- [Task statement]: List the lines of this listing that hold the word "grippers".

[Opening Recorded information section]

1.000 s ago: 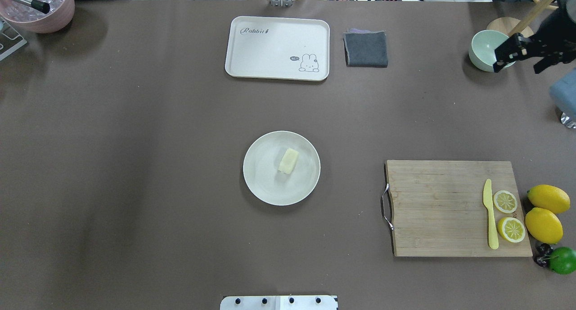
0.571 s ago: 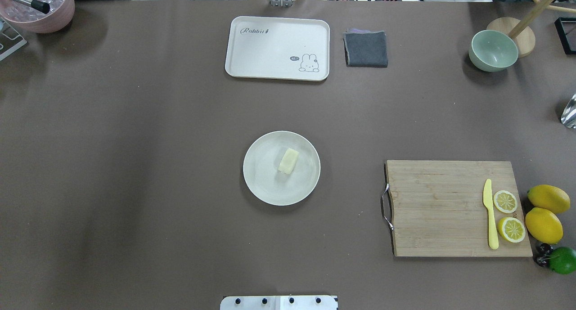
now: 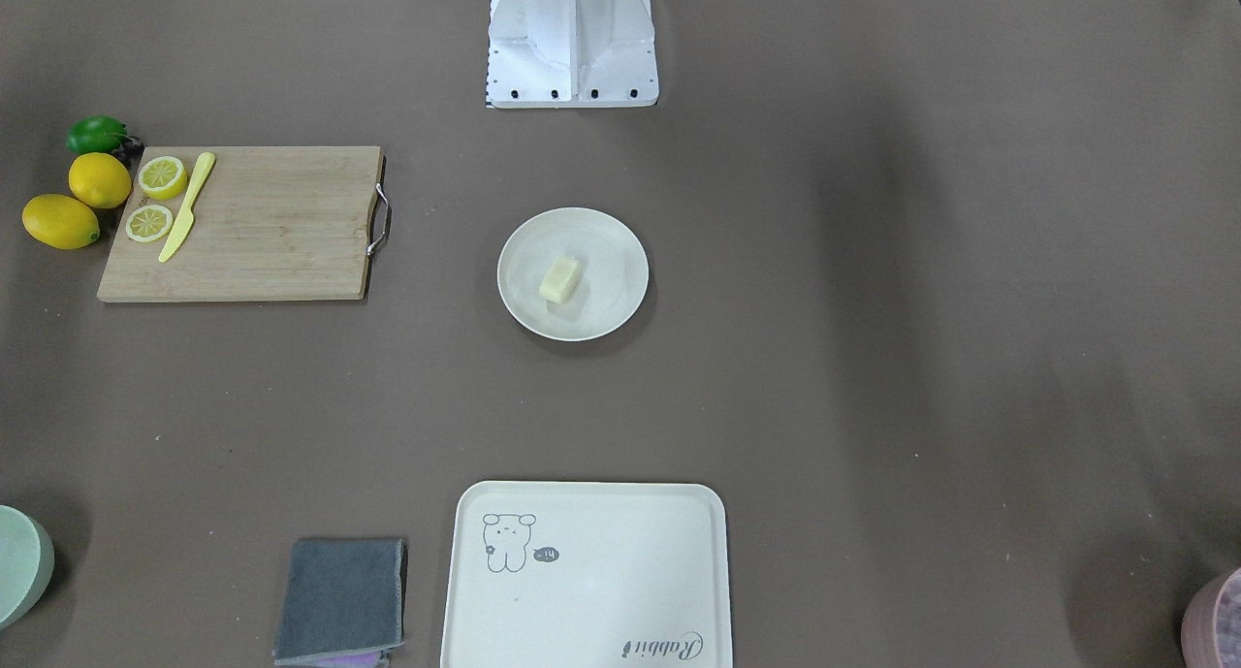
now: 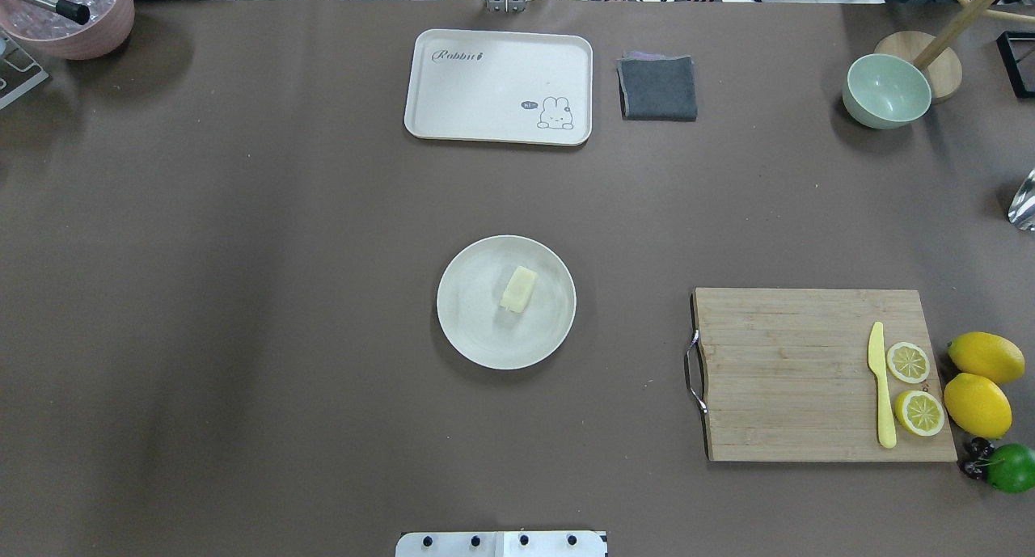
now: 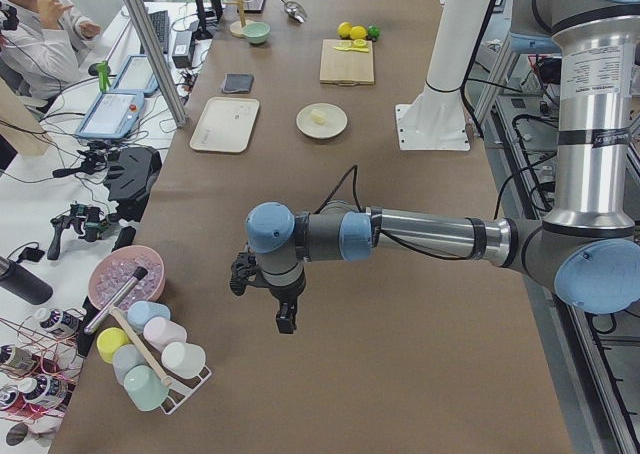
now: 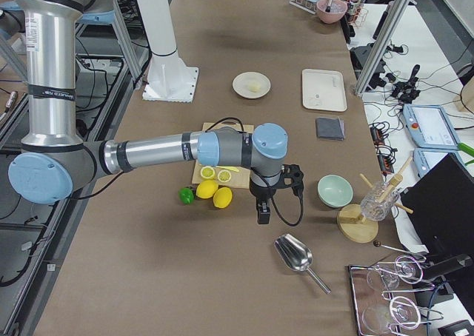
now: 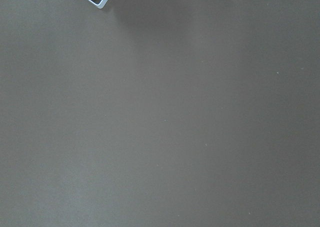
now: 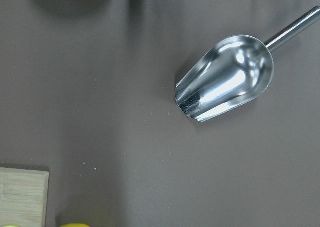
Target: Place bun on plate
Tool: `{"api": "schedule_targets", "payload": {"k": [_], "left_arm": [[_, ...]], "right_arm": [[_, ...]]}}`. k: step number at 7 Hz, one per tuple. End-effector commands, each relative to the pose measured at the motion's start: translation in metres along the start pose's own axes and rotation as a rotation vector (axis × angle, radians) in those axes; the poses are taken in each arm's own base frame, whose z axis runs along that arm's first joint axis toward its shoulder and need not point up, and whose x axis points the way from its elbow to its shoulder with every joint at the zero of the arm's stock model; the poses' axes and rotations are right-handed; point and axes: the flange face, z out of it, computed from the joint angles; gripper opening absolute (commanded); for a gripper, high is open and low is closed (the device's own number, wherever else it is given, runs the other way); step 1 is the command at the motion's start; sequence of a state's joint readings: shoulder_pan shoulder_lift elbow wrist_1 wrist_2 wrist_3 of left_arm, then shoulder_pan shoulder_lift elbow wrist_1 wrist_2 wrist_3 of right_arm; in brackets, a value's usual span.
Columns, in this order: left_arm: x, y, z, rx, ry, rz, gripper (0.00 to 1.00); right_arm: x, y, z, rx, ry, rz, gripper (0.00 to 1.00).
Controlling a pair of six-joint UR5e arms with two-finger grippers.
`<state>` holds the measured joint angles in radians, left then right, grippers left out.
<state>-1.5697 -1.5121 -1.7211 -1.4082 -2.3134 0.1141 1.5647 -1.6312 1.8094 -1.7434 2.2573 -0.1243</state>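
From the front-facing camera, the bun (image 3: 560, 278) is lying flat near the middle of the plate (image 3: 613, 243), which is sitting at the centre of the table (image 3: 873, 358). Overhead, the bun is resting slightly right of the plate's middle. From the left end, the left gripper (image 5: 285, 322) is hanging over bare table, well apart from the plate; I cannot tell whether it is open. From the right end, the right gripper (image 6: 263, 214) is hanging near the whole lemons (image 6: 222, 197), its state likewise unclear. The left wrist camera is showing plain table; the right wrist camera is looking down on a metal scoop (image 8: 227, 77).
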Motion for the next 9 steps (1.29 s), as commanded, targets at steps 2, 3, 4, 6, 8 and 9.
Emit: {"api": "schedule_targets", "payload": {"k": [2, 3, 4, 6, 8, 9], "left_arm": [[-0.007, 0.001, 0.009, -0.015, 0.006, -0.016, 0.98], [-0.006, 0.000, 0.008, -0.013, 0.012, -0.014, 0.98], [-0.006, -0.002, 0.007, -0.010, 0.012, -0.010, 0.98], [-0.005, -0.005, 0.006, -0.007, 0.010, -0.007, 0.98], [-0.003, -0.005, 0.004, -0.005, 0.010, -0.005, 0.98], [-0.004, -0.005, 0.005, -0.006, 0.010, -0.006, 0.98]], "right_arm": [[0.006, 0.000, 0.000, -0.025, -0.017, 0.012, 1.00], [0.006, 0.000, 0.000, -0.016, -0.018, 0.047, 1.00], [0.000, 0.002, -0.003, -0.005, -0.055, 0.041, 1.00], [0.004, 0.003, -0.007, 0.034, 0.022, -0.005, 1.00], [0.009, 0.008, 0.004, 0.032, 0.005, 0.000, 1.00], [0.007, 0.009, 0.002, 0.036, -0.002, -0.007, 1.00]]}}
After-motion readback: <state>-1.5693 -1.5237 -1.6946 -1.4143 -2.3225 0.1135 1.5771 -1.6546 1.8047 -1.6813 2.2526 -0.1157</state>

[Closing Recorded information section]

- [Exercise output]:
Controlling a pair of six-joint UR5e arms with two-finger grippers.
`<state>` holds the measured joint angles in radians, left then right, grippers left out.

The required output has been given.